If you already have a vector of counts or probabilities then you can build a `Spectrum`

quickly as long as the data is listed in the correct lexicographic order of the chosen reference notation.

```
vector = [0, 2, 3, 4, ..., 95]
spectrum = Spectrum(k=3, reference_notation='pyrimidine')
for snv, count in zip(spectrum.substitutions, vector):
spectrum[snv] = count
```

##### Working with Probability

Many spectra are produced from whole-genome or whole-exome sequencing experiments. Spectra must be normalized to the *kmer* frequencies in the target study. Without normalization, no valid spectrum comparison can be made between data generated from different target territories or species.

By default each `Snv`

is given a weight of 1 and calling `spectrum.density`

will simply give the proportion of `Snv`

counts in the `Spectrum`

. After weights are set to the observed *kmer* counts or frequency of the target territory, calling `spectrum.density`

will compute a true normalized probability density.

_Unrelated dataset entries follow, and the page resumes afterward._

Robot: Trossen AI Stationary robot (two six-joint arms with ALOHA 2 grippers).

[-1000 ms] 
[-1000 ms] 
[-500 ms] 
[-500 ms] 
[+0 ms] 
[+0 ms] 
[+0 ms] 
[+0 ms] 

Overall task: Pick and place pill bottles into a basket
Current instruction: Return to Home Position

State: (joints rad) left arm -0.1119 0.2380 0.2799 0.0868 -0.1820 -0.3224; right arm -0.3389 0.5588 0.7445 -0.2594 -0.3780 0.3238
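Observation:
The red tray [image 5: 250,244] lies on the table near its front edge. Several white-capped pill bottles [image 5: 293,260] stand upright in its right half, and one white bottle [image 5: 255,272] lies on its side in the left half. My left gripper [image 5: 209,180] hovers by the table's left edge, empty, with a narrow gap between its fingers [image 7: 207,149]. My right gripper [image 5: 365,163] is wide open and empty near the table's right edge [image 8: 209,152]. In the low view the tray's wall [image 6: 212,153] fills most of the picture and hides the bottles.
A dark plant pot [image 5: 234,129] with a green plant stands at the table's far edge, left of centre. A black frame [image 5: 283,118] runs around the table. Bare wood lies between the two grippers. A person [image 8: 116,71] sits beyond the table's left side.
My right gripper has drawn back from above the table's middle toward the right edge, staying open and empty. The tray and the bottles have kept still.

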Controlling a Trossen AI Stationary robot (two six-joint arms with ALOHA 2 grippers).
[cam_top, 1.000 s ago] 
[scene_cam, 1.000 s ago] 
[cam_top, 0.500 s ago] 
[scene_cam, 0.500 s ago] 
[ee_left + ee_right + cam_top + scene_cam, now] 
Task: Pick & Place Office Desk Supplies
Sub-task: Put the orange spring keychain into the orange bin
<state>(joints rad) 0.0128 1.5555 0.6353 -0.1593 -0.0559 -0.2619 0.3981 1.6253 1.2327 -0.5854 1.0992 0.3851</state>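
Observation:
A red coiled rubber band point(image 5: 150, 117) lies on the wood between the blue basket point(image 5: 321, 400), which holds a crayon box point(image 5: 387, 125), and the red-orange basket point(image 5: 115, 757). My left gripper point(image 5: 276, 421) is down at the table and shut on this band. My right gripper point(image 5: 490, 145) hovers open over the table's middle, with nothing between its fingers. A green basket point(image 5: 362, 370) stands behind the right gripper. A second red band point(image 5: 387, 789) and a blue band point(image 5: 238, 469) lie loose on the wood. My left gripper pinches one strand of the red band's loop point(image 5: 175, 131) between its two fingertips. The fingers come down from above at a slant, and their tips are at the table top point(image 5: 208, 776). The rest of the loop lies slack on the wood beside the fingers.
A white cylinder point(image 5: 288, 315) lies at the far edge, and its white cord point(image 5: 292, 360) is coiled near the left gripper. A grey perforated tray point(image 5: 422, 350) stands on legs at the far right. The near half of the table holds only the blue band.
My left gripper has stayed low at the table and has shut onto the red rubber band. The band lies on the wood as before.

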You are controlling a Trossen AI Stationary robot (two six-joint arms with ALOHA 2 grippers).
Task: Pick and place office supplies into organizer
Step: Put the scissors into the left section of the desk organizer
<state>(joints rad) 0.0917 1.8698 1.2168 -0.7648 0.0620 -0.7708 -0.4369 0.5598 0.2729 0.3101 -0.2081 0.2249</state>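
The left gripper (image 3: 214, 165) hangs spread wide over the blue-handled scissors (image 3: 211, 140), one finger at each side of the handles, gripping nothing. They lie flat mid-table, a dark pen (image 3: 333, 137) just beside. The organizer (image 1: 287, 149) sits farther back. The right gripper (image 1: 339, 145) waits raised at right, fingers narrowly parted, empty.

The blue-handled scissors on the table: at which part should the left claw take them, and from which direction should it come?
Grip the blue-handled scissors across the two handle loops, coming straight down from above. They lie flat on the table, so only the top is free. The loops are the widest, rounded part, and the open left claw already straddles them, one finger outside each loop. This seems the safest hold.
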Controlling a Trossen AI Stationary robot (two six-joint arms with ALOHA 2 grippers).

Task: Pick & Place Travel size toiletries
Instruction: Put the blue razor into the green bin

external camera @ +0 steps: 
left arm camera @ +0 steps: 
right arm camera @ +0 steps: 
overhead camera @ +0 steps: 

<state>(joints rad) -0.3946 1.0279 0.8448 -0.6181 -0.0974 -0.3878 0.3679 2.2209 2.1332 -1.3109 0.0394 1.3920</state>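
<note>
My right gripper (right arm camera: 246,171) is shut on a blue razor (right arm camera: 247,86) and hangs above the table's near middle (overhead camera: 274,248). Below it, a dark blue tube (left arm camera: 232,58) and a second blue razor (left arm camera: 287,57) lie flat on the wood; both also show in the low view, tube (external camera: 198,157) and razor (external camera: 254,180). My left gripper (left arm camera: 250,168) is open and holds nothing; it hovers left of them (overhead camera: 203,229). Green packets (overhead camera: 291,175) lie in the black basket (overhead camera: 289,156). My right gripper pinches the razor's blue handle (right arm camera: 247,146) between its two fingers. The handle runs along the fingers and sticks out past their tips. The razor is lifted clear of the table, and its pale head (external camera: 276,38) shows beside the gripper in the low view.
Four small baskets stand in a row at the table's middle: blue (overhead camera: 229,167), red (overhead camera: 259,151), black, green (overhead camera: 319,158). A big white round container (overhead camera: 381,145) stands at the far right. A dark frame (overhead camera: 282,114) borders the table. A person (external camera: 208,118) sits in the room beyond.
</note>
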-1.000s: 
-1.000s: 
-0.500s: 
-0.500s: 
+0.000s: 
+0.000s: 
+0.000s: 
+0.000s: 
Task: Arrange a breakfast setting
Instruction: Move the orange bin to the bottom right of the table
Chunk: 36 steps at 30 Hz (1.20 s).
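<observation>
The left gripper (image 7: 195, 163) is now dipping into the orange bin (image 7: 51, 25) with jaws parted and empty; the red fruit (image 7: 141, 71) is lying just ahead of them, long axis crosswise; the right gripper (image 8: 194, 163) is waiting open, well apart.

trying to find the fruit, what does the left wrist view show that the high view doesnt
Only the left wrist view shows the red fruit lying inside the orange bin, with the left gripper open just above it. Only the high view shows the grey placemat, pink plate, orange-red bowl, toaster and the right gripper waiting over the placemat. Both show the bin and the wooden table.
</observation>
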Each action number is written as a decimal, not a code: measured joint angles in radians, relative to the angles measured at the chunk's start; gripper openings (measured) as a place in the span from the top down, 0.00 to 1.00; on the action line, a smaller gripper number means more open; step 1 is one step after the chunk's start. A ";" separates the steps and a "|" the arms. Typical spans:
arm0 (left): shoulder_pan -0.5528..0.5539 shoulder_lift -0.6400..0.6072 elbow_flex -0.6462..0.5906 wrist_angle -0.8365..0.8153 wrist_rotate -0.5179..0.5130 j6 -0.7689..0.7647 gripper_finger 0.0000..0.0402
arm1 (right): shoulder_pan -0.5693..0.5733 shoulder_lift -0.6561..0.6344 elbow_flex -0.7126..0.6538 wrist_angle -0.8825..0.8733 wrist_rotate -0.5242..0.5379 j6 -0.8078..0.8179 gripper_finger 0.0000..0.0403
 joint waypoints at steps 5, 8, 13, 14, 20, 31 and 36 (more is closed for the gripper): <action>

All weights can be set with assignment *e.g.*: `spectrum.weights['ACA'] = 23420`

.

```
>>> spectrum.density
"""
{Snv(reference="C", alternate="A", context="ACA"): 0.015677491601343786,
Snv(reference="C", alternate="A", context="ACC"): 0.007838745800671893,
Snv(reference="C", alternate="A", context="ACG"): 0.0011198208286674132,
Snv(reference="C", alternate="A", context="ACT"): 0.006718924972004479,
Snv(reference="C", alternate="A", context="CCA"): 0.010078387458006719,
Snv(reference="C", alternate="A", context="CCC"): 0.008958566629339306,
...
"""
```

*Kmer* counts can be found with `skbio.DNA.kmer_frequencies`

for small targets and with `jellyfish`

for large targets.

##### Plotting

Spectra with `k=3`

in either `pyrimidine`

or `purine`

reference notation can be plotted using a style that was first used in Alexandrov *et. al.* in 2013 (PMID: 23945592).

Both `Snv`

raw counts (`kind="count"`

) or their probabilities (`kind="density"`

) can be plotted.

The figure and axes are returned to allow for custom formatting.

```
import numpy
spectrum = Spectrum(k=3, reference_notation='pyrimidine')
for snv, count in zip(spectrum.substitutions, range(96)):
spectrum[snv] = numpy.random.randint(20)
fig, axes = plot_spectrum(spectrum, kind='density')
```

### Contributing

Pull requests, feature requests, and issues welcome!

Unit tests, continuous test integration, docstrings, and code coverage to come soon.